> Available data
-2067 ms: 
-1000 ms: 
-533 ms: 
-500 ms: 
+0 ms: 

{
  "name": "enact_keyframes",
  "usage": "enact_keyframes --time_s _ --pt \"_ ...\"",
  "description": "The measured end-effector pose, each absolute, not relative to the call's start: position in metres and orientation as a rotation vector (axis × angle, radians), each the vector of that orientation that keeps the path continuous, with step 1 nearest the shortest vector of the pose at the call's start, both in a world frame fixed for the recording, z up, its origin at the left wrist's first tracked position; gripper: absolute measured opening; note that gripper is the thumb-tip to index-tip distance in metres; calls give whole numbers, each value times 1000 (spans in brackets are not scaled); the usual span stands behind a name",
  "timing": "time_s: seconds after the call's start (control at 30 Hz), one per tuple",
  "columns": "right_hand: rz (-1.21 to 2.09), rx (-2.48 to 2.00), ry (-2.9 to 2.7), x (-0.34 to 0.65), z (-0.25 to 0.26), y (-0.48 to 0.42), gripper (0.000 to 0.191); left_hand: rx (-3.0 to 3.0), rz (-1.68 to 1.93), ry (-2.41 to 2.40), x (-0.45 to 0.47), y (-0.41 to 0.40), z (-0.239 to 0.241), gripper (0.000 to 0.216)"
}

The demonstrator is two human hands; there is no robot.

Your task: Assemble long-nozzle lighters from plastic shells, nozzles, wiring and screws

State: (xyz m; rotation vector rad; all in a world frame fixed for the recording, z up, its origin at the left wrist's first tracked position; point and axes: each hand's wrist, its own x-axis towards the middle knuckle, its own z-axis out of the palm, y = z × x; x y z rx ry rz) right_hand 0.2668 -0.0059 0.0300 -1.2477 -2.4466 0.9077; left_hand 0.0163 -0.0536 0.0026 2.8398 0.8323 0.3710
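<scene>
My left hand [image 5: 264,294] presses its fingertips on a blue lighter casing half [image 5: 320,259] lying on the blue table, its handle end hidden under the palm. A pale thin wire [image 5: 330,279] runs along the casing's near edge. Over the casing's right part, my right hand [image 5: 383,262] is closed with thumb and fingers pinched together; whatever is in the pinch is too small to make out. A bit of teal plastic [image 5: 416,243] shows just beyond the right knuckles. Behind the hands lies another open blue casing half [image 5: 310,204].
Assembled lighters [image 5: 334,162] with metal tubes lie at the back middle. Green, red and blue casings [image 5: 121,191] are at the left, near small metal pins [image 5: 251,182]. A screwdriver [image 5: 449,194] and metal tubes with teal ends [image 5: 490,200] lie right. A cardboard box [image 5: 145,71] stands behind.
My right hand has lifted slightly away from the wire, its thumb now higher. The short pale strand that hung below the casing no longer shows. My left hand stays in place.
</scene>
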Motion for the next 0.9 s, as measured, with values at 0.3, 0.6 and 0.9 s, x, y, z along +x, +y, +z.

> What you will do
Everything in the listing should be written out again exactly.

> Task result
-2067 ms: 
-1000 ms: 
-533 ms: 
-500 ms: 
+0 ms: 

{
  "name": "enact_keyframes",
  "usage": "enact_keyframes --time_s _ --pt \"_ ...\"",
  "description": "The measured end-effector pose, each absolute, not relative to the call's start: position in metres and orientation as a rotation vector (axis × angle, radians), each the vector of that orientation that keeps the path continuous, with step 1 nearest the shortest vector of the pose at the call's start, both in a world frame fixed for the recording, z up, its origin at the left wrist's first tracked position; gripper: absolute measured opening; note that gripper is the thumb-tip to index-tip distance in metres; calls give whole numbers, each value times 1000 (spans in brackets are not scaled); the usual span stands behind a name",
  "timing": "time_s: seconds after the call's start (control at 30 Hz), one per tuple",
  "columns": "right_hand: rz (-1.21 to 2.09), rx (-2.48 to 2.00), ry (-2.9 to 2.7), x (-0.34 to 0.65), z (-0.25 to 0.26), y (-0.48 to 0.42), gripper (0.000 to 0.191); left_hand: rx (-3.0 to 3.0), rz (-1.68 to 1.93), ry (-2.41 to 2.40), x (-0.45 to 0.47), y (-0.41 to 0.40), z (-0.239 to 0.241), gripper (0.000 to 0.216)"
}

The demonstrator is two human hands; there is no robot.

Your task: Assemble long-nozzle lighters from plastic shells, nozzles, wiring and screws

State: (xyz m; rotation vector rad; all in a world frame fixed for the recording, z up, its origin at the left wrist's first tracked position; point and axes: each hand's wrist, its own x-axis towards the middle knuckle, its own z-axis out of the palm, y = z × x; x y z rx ry rz) right_hand 0.2668 -0.0059 0.0300 -1.2477 -2.4466 0.9077; left_hand 0.0163 -0.0536 0.0026 2.8398 0.8323 0.3710
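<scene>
My left hand [image 5: 264,294] presses its fingertips on a blue lighter casing half [image 5: 320,259] lying on the blue table, its handle end hidden under the palm. A pale thin wire [image 5: 330,279] runs along the casing's near edge. Over the casing's right part, my right hand [image 5: 383,262] is closed with thumb and fingers pinched together; whatever is in the pinch is too small to make out. A bit of teal plastic [image 5: 416,243] shows just beyond the right knuckles. Behind the hands lies another open blue casing half [image 5: 310,204].
Assembled lighters [image 5: 334,162] with metal tubes lie at the back middle. Green, red and blue casings [image 5: 121,191] are at the left, near small metal pins [image 5: 251,182]. A screwdriver [image 5: 449,194] and metal tubes with teal ends [image 5: 490,200] lie right. A cardboard box [image 5: 145,71] stands behind.
My right hand has lifted slightly away from the wire, its thumb now higher. The short pale strand that hung below the casing no longer shows. My left hand stays in place.
</scene>
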Motion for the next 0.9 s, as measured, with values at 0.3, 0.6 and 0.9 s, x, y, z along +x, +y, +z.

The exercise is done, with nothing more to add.